Plakkkk
Suara tamparan terdengar. Ayah Lisa adalah pelakunya. Lisa memegangi pipinya dan menatap ayahnya.
"Kendalikan dirimu!", bentak ayahnya.
"Enggak bisakah aku bersikap seperti ini hanya untuk apa yang aku inginkan sebenarnya?", tanya Lisa.
"Tapi bukan seperti ini caranya!", bentak ayahnya lagi.
"Aku lelah dengan semua ini, semua ini sangatlah enggak adil!", ucap Lisa dengan amarahnya yang mulai memuncak.
"Kendalikan mulutmu!"
"Apa ayah sadar? Selama ini ayah selalu menghalangi dan merebut apa yang menjadi kebahagiaanku?!"
"..."
"Apa aku harus bersabar atas semua ketidakadilan yang aku alami?!", ucap Lisa.

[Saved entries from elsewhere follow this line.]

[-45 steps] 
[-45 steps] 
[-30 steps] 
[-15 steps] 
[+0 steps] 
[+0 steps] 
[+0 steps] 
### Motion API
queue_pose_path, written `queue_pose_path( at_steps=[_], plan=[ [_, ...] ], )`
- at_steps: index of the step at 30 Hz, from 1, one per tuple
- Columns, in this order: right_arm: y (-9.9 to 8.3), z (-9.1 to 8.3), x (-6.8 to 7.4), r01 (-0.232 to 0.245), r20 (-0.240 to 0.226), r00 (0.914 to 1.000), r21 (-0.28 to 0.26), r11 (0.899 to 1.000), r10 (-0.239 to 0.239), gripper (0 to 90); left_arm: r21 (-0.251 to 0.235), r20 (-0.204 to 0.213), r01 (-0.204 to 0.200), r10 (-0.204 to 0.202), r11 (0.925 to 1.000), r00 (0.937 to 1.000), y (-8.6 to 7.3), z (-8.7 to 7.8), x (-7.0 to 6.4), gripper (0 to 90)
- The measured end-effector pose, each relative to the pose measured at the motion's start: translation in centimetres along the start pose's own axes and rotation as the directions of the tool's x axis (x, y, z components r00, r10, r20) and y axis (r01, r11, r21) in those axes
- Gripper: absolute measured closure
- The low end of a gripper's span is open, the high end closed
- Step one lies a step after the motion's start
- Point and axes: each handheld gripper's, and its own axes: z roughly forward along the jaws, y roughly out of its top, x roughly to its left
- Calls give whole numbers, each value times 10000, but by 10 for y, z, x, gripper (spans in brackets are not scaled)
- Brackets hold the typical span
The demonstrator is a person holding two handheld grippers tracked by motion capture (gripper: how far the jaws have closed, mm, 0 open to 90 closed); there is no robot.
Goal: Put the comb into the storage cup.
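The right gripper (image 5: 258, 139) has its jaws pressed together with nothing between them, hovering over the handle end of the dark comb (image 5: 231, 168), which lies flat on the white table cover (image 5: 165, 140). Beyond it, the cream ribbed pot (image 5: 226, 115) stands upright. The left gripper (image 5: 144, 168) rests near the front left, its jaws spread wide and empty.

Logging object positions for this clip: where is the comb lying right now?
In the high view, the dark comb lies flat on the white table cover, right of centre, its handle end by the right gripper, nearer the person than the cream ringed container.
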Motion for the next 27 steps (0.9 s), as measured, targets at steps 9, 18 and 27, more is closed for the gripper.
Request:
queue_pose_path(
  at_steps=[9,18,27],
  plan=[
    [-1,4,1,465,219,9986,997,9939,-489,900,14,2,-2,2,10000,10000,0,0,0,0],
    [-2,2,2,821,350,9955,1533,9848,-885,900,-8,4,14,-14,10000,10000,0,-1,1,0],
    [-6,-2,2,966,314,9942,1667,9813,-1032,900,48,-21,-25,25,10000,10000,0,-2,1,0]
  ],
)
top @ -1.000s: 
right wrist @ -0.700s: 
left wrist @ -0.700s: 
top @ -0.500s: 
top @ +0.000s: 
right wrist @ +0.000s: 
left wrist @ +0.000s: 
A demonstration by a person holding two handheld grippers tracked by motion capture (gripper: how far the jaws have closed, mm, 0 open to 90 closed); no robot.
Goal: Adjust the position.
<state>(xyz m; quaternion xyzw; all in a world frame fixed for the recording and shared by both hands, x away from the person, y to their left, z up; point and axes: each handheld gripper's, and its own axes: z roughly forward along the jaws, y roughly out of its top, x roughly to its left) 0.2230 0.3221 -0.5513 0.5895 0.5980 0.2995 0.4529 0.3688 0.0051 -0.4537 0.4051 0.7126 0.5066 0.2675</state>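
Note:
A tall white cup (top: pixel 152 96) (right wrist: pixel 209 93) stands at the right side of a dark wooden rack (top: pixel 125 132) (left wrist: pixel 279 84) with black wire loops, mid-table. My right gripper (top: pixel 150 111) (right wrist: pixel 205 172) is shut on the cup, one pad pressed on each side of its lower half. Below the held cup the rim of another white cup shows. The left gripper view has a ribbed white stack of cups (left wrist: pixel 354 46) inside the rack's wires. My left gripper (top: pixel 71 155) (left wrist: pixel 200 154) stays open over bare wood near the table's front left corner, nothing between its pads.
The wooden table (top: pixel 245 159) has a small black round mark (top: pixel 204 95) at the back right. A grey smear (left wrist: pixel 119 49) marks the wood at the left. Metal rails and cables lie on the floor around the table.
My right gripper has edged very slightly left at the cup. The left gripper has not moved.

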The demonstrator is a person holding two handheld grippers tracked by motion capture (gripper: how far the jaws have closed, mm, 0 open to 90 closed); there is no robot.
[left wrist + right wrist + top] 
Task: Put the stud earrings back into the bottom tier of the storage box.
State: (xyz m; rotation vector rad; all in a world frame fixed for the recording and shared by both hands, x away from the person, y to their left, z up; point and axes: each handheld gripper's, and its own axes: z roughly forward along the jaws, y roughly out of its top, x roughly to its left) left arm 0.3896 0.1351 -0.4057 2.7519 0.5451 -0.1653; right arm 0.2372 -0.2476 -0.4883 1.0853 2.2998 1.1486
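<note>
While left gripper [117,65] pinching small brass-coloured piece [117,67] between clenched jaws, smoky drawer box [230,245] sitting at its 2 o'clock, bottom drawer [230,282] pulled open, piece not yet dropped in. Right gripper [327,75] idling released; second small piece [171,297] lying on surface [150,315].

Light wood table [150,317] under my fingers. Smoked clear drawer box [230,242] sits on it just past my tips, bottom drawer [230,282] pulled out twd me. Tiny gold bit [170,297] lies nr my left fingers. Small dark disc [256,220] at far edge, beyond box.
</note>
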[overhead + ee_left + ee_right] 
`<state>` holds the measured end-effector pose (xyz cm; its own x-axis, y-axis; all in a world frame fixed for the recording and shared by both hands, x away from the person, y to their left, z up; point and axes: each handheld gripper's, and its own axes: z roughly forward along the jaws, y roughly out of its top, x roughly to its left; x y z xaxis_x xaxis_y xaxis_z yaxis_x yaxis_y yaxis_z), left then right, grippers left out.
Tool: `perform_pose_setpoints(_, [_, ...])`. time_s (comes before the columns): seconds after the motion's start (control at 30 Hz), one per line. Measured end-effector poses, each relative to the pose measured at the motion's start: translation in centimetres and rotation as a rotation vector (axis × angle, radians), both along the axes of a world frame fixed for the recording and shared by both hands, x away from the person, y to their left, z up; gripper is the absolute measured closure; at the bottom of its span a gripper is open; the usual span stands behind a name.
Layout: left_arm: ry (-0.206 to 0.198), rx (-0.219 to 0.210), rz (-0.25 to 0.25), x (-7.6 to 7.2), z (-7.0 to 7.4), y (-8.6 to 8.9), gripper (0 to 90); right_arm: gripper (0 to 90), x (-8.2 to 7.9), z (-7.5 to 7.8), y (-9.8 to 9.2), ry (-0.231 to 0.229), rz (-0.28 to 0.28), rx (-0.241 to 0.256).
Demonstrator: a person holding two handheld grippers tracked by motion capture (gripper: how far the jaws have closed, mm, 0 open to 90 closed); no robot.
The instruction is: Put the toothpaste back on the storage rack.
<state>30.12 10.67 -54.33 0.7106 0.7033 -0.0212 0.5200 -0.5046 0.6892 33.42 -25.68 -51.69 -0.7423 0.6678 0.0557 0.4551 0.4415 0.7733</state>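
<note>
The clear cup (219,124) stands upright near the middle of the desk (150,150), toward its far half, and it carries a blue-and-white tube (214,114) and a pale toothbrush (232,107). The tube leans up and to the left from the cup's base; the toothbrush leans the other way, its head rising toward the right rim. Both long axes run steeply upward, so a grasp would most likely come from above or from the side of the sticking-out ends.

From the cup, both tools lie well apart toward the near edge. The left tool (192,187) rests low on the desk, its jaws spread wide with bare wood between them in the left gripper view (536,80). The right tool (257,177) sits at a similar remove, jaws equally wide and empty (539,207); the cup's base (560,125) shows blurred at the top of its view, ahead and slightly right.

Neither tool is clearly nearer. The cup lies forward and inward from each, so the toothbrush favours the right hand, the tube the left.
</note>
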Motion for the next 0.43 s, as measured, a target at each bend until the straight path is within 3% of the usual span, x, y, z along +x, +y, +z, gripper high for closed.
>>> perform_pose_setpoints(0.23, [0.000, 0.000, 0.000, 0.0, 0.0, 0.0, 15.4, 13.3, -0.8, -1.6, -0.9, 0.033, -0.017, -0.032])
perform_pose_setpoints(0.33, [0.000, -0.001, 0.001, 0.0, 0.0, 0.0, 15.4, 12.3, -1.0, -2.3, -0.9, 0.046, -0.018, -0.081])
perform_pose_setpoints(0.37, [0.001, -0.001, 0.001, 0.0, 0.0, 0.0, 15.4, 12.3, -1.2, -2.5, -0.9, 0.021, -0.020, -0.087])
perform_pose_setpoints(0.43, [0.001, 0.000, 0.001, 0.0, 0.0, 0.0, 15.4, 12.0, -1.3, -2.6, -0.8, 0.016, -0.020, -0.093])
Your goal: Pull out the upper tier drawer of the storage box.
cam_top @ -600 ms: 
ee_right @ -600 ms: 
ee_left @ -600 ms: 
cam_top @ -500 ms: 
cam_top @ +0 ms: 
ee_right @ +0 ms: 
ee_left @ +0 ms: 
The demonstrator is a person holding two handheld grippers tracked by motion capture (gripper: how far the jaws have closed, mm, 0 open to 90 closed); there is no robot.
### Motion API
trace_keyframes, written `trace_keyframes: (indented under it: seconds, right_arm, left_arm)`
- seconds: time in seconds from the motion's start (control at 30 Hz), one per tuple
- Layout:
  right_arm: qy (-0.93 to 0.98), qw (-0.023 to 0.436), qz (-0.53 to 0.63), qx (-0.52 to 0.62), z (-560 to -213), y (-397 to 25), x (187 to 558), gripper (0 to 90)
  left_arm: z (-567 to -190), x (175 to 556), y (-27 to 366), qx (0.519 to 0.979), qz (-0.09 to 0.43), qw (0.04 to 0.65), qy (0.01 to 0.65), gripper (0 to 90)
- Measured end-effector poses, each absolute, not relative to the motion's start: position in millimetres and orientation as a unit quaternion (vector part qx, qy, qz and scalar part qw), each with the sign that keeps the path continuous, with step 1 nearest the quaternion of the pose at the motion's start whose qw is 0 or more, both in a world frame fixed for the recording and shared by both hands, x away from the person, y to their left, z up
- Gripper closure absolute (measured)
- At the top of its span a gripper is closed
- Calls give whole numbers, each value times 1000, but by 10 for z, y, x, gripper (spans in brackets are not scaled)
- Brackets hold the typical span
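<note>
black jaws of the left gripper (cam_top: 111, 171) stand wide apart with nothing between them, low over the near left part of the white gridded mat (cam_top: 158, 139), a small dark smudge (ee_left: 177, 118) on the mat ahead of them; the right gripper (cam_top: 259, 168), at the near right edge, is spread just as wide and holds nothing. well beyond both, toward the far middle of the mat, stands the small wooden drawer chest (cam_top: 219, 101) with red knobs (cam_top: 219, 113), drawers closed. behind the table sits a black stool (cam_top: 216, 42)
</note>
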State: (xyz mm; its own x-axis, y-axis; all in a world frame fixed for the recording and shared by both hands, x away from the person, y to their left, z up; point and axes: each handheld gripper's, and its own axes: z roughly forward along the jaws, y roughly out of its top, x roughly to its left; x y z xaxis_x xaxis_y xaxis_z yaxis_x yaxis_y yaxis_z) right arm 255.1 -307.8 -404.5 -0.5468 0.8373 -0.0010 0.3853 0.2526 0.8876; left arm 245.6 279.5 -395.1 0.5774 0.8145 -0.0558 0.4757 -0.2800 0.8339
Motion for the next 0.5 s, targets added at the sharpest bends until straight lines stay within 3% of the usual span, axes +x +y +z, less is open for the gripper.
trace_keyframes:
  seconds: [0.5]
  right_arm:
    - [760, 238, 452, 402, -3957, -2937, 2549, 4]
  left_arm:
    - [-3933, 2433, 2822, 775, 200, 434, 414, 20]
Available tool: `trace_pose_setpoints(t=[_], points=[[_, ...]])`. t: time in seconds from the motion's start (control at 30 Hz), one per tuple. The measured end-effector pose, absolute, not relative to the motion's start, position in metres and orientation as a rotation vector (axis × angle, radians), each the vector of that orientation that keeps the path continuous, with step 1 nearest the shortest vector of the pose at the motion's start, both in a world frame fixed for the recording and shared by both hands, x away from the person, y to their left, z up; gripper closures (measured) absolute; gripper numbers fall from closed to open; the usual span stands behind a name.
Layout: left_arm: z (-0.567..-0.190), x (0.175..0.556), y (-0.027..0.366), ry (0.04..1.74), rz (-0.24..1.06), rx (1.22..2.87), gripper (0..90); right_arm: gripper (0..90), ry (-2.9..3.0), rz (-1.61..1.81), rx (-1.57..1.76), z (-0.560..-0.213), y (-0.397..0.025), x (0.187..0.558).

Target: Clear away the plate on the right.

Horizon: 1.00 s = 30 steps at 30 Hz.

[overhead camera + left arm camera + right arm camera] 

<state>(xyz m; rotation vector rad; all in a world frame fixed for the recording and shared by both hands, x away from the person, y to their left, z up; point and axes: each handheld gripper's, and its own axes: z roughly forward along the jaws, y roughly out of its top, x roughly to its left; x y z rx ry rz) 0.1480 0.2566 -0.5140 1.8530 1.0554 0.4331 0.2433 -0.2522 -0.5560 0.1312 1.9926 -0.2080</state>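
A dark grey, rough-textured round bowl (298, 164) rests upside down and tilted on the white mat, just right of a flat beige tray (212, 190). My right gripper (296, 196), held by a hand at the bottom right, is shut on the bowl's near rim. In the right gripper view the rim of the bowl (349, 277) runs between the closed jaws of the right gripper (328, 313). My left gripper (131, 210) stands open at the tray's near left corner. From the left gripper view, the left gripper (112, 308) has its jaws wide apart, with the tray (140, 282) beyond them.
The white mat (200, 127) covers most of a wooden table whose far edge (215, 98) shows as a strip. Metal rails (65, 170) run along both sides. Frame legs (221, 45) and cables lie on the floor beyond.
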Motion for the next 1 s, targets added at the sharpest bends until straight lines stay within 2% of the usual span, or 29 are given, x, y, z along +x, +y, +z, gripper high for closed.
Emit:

"Semua sudah terjadi Lisa!", ucap ayahnya.
"Lalu aku harus diam saja? Aku enggak peduli jika aku yang tersakiti. Tapi, di sini Jennie adalah korbannya. Dia mengalami penghinaan dan ketidakadilan! dia seharusnya enggak mengalami ini semua. Kalian semua jahat! Aku muak dengan semua ini!", ucap Lisa dengan penuh emosi.
"Baiklah! Baiklah! ayah minta maaf, karena enggak mendengar penjelasan Jennie. Tapi tolong jadilah god yang bijak Lisa. Aku mohon jangan pernah berada dijalan yang salah", ucap ayah Lisa berusaha untuk menenangkan anaknya.
"Baiklah... tapi ayah harus menuruti permintaanku"
"...Asal yang kau minta tidak buruk, maka aku akan mempertimbangkannya"
Lisa membuang nafasnya kasar.
"Jika aku enggak bisa bahagia, maka biarkan Jennie hidup dengan tenang dan bahagia di sana..."
.
.
.
.***
.
.
.
.5 tahun kemudian setelah Lisa pergi meninggalkan Jennie.
Semuanya telah berubah. Keluarga Jennie telah kembali. Sekarang ayahnya malah sangat menyayangi dan memanjakannya.
Sebenarnya Jennie merasa aneh dengan ini semua. Tapi beberapa tahun yang lalu, tiba-tiba saja ayahnya datang kerumah dan meminta maaf sebesar-besarnya. Tentu Jennie memaafkan, karena ia juga menyayangi ayahnya.
Semenjak itu Jennie kembali bahagia, walau tidak sepenuhnya bahagia karena ia masih sering memikirkan Lisa dan termenung sendiri.
Pagi ini...
Jennie memakai pakaian kantor yang terlihat cocok melekat pada tubuhnya. Dia sekarang sudah bekerja menjadi designer pada butik ternama miliknya. Tentu saja dia adalah CEOnya.
Ponselnya berdering saat ia sedang mengancingi kancing kemejanya. Langsung saja ia menjawab panggilan dan mengaktifkan loud speakernya.
"Oh Oppa? Ada apa?"
"..."
"Aku masih dirumah kenapa?"
"..."
"Sekarang? Apa enggak bisa nanti?"
"..."
"Baiklah, aku akan ke sana"
"..."
"Hmm.. Saranghae", Jennie memutuskan panggilannya.